Les chantiers pour le renforcement de la démocratie francaise ne manquent pourtant pas : publications obligatoire du patrimoine et des revenus des élus et de leur conjoint en début et en fin de mandat, interdiction pour un élu d'employer et de rémunérer dans la collectivité dont il est responsable un membre de sa famille, interdiction de tout cumul de mandat électoral sauf en qualité de maire de petite commune si l'on veut une "expérience de terrain", pas de récupération automatique de mandat après une démission ou la perte d'un portefeuille ministériel, interdiciton de se présenter dans une élection pour succéder immédiatement dans un même mandat à un membre de sa famille , suppression de l'ENA ou fin de son monopole pour le recrutement direct dans les grands corps pour lutter contre la pensée unique, allègement de la bureaucratie française (beaucoup trop de communes, choix définitif entre département et région, suppression d'une deuxième chambre sinécure ...), etc etc ...
Ce soir les français n'ont pas cru leurs "élites", ni la droite au pouvoir ni davantage l'opposition socialiste à capacité gouvernementale. Ils ont écouté de bien inquiétantes sirènes qui rappellent davantage la musique du repli identitaire et nationaliste, de la défiance vis à vis des organes et organismes représentatifs, du chacun pour soi et de l'enfer c'est les autres (entendez l'Europe), que l'engagement fraternel et solidaire en faveur d'un monde meilleur pour tous. Sincères, ils l'étaient surement.
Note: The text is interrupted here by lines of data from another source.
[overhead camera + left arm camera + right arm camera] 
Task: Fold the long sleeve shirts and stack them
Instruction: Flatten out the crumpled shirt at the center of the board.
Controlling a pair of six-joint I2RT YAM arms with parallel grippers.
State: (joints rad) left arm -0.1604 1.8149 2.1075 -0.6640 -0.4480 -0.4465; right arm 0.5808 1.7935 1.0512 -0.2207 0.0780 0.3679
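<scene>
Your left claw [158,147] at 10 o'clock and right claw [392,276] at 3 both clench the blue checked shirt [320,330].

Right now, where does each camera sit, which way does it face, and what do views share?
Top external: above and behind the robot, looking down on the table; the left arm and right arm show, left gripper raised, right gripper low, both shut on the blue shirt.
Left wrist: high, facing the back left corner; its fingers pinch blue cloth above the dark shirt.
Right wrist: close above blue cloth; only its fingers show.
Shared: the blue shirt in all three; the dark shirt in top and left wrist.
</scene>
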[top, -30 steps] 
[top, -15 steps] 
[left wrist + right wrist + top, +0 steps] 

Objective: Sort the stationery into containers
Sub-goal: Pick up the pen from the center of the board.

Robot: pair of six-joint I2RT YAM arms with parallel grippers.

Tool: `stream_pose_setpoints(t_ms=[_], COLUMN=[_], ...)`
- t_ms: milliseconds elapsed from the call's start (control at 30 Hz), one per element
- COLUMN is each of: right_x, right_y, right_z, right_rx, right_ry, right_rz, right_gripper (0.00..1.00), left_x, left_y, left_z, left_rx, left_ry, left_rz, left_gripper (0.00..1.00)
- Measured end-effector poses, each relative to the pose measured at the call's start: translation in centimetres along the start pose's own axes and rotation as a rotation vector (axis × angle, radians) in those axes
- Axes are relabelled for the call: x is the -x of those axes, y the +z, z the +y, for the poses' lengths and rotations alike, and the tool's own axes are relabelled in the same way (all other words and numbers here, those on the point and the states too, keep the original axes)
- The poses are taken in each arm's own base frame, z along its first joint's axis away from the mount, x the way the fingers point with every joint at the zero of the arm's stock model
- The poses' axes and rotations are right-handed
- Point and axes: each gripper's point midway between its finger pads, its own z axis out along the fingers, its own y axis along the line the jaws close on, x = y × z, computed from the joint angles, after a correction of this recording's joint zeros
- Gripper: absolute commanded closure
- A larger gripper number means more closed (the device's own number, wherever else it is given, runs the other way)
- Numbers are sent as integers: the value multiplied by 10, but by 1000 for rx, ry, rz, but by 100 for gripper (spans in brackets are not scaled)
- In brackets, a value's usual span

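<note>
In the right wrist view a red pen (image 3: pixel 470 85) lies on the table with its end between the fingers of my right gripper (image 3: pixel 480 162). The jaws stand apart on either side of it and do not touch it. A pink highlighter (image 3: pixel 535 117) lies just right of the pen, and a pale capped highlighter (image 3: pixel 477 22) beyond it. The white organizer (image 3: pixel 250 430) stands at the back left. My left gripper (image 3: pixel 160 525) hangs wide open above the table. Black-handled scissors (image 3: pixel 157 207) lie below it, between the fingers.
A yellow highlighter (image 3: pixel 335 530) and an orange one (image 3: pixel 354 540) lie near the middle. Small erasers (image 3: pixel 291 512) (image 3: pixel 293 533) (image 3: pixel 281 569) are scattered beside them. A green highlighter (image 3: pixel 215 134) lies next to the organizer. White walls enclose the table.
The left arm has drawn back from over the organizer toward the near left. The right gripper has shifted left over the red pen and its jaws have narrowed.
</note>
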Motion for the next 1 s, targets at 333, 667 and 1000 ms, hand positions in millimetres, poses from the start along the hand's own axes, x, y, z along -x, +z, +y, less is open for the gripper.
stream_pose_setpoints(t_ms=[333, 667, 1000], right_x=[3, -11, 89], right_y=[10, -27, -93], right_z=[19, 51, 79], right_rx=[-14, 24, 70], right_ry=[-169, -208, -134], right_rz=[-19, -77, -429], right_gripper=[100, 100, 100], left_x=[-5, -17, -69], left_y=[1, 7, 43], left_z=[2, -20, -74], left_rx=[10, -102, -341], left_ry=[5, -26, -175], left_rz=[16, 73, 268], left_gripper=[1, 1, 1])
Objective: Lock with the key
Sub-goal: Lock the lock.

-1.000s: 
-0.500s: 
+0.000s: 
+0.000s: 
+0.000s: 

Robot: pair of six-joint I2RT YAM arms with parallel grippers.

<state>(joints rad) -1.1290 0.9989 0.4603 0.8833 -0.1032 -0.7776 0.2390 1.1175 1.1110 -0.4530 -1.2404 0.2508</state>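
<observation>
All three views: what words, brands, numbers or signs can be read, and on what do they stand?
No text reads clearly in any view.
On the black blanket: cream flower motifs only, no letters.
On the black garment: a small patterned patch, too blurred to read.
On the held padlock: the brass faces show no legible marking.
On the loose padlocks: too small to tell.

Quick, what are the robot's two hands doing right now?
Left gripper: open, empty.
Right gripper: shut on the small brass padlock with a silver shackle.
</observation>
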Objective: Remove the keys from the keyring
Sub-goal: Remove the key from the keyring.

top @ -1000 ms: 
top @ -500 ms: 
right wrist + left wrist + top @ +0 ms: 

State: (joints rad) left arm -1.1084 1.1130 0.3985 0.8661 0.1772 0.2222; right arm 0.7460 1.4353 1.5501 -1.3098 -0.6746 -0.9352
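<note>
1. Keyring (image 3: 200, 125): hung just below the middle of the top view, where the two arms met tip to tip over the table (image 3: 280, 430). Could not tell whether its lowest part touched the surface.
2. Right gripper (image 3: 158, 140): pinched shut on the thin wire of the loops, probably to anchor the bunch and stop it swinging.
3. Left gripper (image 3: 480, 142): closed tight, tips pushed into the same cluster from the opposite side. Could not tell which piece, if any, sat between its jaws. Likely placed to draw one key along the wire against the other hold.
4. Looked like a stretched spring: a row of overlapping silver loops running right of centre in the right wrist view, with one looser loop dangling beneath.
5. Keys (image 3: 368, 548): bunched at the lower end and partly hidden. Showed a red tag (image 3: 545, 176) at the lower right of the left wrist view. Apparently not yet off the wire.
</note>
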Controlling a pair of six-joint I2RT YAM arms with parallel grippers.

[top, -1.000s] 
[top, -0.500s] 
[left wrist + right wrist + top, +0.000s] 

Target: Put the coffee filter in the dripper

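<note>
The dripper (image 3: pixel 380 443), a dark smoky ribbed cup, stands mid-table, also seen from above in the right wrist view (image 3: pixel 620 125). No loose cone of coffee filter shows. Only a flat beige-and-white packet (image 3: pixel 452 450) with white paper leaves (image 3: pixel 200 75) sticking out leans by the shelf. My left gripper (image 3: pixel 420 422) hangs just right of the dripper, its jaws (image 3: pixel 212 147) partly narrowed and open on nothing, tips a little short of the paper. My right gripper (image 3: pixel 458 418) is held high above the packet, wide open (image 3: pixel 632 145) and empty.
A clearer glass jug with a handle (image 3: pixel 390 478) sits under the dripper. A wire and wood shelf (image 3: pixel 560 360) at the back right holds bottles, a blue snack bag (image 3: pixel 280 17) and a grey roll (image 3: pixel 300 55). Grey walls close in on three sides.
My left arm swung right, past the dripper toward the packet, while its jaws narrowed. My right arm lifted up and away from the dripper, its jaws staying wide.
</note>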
Ils ne tarderont pas à comprendre qu'ils ont été floués et qu'iis se sont eux-mêmes perdus dans cette victoire du reNONcement. Leur colère risque alors de déraper et d'emprunter des voies redoutables.
Il faut qu'émerge du chaos référendaire un projet pour refonder la République et redonner confiance aux français dans la démocratie représentative. CHIRAC n'en est manifestement pas capable; SARKOSY n'a rien d'autre à proposer qu'un coktail détonnant alliant un crédo plus libéral que jamais au plan économique et une ritournelle classiquement conservarice au plan politique.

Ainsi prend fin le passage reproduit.